Using the data beneath this instruction, retype only the lines from the one that contains "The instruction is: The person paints" down to the one that contains "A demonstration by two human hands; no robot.", both included, exactly as they appear.

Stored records
=======
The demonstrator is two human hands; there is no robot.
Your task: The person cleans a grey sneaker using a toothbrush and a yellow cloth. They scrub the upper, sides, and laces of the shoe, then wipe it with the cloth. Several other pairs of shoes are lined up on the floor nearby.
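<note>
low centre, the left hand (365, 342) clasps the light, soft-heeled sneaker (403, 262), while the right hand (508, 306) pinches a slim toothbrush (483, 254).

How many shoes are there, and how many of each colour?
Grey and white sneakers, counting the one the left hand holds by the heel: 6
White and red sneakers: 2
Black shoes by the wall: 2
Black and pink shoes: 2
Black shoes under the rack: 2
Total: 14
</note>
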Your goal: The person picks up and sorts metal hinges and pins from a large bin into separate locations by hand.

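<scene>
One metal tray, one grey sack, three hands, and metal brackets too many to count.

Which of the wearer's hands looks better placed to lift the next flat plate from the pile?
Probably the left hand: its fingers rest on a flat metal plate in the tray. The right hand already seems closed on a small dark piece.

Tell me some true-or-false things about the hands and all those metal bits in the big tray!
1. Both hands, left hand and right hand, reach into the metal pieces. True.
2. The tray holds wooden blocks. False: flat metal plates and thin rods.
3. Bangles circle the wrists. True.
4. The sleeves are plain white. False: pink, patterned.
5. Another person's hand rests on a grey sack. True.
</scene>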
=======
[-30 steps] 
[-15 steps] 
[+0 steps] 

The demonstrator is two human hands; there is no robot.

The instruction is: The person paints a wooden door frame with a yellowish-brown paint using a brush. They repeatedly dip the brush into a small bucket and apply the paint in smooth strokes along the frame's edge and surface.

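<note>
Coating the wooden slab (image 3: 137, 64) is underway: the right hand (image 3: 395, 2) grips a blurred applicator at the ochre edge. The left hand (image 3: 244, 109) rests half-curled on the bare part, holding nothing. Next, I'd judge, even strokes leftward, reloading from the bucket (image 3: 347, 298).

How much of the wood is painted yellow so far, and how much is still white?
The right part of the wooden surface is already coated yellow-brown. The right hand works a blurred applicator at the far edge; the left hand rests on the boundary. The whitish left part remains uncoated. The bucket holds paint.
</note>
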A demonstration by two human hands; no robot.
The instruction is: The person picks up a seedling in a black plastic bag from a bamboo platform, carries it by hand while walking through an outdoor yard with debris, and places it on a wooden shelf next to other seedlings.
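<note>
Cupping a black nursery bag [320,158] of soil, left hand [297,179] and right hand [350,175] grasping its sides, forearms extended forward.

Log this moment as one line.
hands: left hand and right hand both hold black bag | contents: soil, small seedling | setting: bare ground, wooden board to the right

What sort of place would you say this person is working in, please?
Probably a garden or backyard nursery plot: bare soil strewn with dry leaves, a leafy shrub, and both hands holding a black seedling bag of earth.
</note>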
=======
» RESPONSE BELOW
The instruction is: The person paints a wooden door frame with a yellowish-brown paint using a brush. They repeatedly dip the brush into a small bucket and apply the paint in smooth strokes along the frame's edge and surface.

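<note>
Coating the wooden slab (image 3: 137, 64) is underway: the right hand (image 3: 395, 2) grips a blurred applicator at the ochre edge. The left hand (image 3: 244, 109) rests half-curled on the bare part, holding nothing. Next, I'd judge, even strokes leftward, reloading from the bucket (image 3: 347, 298).

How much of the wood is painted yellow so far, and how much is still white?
The right part of the wooden surface is already coated yellow-brown. The right hand works a blurred applicator at the far edge; the left hand rests on the boundary. The whitish left part remains uncoated. The bucket holds paint.
</note>
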A demonstration by two human hands; no robot.

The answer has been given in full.